Visiting Alcatraz Island
Access to Alcatraz Island is provided by a private ferry company that is under contract with the National Park Service - Alcatraz Cruises LLC. The operating hours for the ferries and the island itself vary with the season, though generally speaking, the ferries depart approximately every half hour beginning at nine am and ending around four pm. Night tours are also offered on a seasonal basis. Summer is the most popular time to visit, and since tickets are limited, it is recommended that any prospective visitors purchase theirs well in advance. Those who wait to purchase their tickets until they arrive in San Francisco can try their luck at the Hornblower Alcatraz Landing ticket office at Pier 33. Including the boat rides, tours of Alcatraz tend to last about two and a half hours and include audio tours. Guided tours can also be arranged. Alcatraz is open every day except Christmas, Thanksgiving, and New Year's Day. Tour guests should arrive at least 20 minutes before their boats depart, and it is a good idea to wear comfortable shoes. A jacket or sweater is also worth bringing, as it can be cold and windy even on summer days. A beverage and snack bar can be found on each ferry. Tour guests are also allowed to bring their own snacks and drinks. Only water is available on the island itself. As a side note, there are relatively short boat tours that just circumnavigate Alcatraz Island for those who don't want to go ashore.

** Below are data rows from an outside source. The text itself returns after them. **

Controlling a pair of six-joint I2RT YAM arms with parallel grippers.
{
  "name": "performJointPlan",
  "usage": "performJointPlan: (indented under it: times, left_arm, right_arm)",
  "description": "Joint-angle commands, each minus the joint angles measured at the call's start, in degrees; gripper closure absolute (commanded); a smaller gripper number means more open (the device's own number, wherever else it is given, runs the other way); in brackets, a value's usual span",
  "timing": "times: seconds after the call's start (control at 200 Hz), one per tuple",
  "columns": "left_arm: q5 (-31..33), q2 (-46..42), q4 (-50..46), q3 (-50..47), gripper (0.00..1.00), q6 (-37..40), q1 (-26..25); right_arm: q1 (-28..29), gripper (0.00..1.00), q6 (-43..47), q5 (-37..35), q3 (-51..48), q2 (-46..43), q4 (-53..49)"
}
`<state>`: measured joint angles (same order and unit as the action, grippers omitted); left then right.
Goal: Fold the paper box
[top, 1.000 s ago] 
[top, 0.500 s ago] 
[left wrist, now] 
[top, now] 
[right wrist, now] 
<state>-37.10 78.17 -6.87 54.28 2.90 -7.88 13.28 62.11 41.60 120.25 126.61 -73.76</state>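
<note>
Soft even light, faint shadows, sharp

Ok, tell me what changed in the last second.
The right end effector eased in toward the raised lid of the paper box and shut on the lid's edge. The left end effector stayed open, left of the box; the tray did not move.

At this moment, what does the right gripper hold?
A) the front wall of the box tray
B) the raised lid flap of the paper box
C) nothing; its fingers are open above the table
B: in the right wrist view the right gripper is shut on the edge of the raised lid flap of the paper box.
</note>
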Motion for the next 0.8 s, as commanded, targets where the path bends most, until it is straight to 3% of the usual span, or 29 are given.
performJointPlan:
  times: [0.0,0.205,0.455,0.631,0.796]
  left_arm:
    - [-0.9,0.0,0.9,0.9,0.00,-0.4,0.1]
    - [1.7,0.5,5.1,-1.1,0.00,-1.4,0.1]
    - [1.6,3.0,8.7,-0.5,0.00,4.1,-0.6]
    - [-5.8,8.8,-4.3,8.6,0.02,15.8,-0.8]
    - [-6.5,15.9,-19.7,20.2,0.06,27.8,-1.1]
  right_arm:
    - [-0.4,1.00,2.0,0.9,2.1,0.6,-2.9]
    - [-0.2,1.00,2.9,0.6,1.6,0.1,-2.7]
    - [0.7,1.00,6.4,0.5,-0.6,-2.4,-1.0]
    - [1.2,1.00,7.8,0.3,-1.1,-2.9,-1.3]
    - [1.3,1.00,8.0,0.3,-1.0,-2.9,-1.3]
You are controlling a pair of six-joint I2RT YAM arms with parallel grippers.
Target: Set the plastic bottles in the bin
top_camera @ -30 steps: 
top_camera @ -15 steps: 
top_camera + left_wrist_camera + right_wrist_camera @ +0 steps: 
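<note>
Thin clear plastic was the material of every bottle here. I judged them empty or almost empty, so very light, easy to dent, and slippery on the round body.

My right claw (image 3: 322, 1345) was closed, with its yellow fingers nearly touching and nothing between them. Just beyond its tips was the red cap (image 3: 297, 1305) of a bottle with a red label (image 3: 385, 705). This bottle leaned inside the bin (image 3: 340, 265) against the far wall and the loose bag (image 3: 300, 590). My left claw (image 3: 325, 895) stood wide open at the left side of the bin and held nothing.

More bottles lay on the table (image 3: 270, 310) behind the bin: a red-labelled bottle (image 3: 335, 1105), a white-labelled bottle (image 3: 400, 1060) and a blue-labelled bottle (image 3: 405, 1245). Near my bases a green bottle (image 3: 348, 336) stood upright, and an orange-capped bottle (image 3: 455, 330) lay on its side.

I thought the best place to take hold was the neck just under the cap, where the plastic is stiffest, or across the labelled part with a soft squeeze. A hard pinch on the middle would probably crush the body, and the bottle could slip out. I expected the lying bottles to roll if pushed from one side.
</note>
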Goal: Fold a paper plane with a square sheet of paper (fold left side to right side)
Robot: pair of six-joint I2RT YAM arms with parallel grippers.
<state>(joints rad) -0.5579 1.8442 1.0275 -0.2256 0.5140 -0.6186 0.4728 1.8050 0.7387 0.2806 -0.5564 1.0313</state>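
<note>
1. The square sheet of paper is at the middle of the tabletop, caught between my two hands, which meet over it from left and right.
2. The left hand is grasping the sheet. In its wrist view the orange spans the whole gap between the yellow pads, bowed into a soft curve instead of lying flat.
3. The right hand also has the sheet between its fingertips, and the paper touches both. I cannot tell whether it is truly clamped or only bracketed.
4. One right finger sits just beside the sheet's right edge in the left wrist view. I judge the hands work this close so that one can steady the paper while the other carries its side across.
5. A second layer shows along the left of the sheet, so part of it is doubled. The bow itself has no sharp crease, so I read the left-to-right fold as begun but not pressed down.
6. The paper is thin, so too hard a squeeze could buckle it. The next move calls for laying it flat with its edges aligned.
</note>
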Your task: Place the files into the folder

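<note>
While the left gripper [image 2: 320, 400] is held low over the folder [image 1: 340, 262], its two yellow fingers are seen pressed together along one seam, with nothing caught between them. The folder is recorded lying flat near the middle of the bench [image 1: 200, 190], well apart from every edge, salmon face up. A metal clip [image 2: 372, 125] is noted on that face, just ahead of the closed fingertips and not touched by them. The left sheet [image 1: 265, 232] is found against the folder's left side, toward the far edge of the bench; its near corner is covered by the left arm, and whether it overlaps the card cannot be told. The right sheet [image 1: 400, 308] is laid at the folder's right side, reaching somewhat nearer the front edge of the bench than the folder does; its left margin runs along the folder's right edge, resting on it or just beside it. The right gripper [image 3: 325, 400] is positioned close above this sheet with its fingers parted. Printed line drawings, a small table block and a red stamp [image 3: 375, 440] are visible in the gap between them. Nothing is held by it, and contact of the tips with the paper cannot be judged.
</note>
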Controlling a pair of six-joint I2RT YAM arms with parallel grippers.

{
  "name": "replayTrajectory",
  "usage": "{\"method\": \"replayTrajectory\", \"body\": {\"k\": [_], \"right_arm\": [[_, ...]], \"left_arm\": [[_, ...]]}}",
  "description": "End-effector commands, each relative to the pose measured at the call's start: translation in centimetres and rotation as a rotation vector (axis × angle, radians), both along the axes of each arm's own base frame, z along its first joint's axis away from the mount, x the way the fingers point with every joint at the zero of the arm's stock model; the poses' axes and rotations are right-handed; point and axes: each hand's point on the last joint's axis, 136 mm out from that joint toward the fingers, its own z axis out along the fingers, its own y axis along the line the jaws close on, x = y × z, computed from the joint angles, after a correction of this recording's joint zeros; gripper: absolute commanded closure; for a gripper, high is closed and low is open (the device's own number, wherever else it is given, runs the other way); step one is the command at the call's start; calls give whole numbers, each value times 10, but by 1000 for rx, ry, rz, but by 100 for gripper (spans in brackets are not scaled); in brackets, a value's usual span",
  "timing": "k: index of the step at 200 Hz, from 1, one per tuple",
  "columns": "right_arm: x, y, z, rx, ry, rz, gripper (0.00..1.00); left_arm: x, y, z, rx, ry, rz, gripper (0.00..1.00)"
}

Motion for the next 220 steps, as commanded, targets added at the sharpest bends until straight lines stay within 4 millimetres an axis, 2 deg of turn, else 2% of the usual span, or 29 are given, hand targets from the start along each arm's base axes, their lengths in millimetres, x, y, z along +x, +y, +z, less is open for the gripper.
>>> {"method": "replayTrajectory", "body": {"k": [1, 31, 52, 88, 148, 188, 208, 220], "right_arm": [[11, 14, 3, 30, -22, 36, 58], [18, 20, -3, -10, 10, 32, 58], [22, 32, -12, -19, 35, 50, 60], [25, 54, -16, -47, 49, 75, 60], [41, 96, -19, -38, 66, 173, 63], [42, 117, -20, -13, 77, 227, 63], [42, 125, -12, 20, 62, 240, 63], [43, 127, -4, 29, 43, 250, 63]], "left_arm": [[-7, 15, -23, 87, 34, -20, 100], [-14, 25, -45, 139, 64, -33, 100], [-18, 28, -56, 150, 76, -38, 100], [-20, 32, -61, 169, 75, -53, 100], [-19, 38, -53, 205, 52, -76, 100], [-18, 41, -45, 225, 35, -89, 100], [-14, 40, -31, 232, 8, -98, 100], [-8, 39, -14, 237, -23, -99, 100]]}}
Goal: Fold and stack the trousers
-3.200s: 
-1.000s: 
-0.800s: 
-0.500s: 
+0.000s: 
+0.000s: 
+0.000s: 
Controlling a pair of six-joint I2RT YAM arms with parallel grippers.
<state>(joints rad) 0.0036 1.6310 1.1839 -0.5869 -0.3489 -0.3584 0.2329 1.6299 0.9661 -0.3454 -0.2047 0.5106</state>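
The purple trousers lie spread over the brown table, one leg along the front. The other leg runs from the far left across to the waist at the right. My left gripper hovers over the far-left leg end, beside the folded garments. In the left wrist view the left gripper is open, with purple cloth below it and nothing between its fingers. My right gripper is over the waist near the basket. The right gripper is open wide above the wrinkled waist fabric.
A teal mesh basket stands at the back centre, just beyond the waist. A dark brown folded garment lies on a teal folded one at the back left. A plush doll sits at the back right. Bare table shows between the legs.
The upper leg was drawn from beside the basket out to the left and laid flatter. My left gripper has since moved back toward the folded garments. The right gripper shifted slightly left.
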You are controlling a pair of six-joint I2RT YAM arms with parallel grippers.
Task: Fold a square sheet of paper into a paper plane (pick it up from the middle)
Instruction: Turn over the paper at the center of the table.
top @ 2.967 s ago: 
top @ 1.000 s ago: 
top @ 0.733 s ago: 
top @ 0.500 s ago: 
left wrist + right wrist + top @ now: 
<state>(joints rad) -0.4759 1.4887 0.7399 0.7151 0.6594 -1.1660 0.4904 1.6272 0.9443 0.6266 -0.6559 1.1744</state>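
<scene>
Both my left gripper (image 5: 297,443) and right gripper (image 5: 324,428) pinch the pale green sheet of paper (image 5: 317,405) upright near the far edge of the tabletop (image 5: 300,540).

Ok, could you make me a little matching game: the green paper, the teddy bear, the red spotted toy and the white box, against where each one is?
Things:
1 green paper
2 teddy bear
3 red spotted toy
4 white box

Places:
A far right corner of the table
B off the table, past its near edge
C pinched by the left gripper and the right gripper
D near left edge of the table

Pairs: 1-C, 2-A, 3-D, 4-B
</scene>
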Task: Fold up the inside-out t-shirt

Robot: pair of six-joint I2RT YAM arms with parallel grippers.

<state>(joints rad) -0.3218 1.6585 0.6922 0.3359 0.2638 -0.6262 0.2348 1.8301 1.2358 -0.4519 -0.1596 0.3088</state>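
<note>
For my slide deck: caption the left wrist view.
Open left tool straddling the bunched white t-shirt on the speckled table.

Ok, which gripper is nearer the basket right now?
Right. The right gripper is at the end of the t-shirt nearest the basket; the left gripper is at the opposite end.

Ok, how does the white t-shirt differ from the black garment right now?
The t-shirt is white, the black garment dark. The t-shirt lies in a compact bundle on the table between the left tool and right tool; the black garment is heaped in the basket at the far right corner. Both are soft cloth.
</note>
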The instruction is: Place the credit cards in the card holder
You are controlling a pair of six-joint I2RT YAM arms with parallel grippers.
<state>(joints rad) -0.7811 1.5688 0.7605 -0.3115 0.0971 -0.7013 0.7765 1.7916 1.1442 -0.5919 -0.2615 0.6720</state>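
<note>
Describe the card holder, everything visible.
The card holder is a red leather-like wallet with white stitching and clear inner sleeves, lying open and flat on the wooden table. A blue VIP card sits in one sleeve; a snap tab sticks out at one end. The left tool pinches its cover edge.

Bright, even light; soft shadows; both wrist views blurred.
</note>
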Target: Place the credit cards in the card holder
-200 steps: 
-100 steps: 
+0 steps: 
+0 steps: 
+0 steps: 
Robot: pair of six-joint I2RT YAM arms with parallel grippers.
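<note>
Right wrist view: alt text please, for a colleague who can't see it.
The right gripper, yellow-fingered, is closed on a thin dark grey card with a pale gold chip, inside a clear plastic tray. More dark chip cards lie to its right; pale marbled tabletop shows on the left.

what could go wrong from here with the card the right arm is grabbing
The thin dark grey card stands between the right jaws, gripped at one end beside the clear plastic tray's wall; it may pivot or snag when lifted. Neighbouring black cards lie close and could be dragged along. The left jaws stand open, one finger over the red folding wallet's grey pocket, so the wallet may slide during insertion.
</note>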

Consult an Alcatraz map, and you will notice that the Main Cellhouse lies in the island's center. This cellhouse was where the prisoners were held and is a major Alcatraz feature. Visitors can also stroll through the old prison Recreation Yard, which is found just off the Main Cellhouse. This enclosed yard was used by prisoners for recreational purposes between the years of 1934 and 1963. Games that were played within its realms included baseball, softball, and chess. Occasionally, violence occurred in the Recreation Yard, and it was also a place where inmates like Machine Gun Kelly and Basil "The Owl" Banghart would discuss such things as the criminal escapades that landed them in Alcatraz. In general, inmates were allowed to use the Recreation Yard on Saturdays, Sundays, and holidays. The privilege could be revoked for bad behavior. The Alcatraz lighthouse and the Parade Grounds are just two more Alcatraz features of interest. The lighthouse is actually the oldest lighthouse on the West Coast. It was built in 1909 to replace a previous lighthouse that dated back to 1854. The Parade Grounds is a large concrete open area on the south end, built in the 1860s, and used for such things as military parades and drills. It was also a special event venue and playground for kids of Alcatraz employees. Today, the Parade Grounds area is used as a heliport.
Roads and walkways lead around and through Alcatraz Island, and some portions offer closer looks at the more natural side of things. Among the natural spots are the western cliffs and cliff tops, which provide nesting and roosting sites for various bird species, including pigeon guillemots, Heermann's Gulls, Western Gulls, and cormorants. At the base of the cliffs, harbor seals can sometimes be seen on a small beach. Other areas on Alcatraz Island serve as habitats and breeding grounds for black-crowned night herons, Western Gulls, deer mice, and salamanders.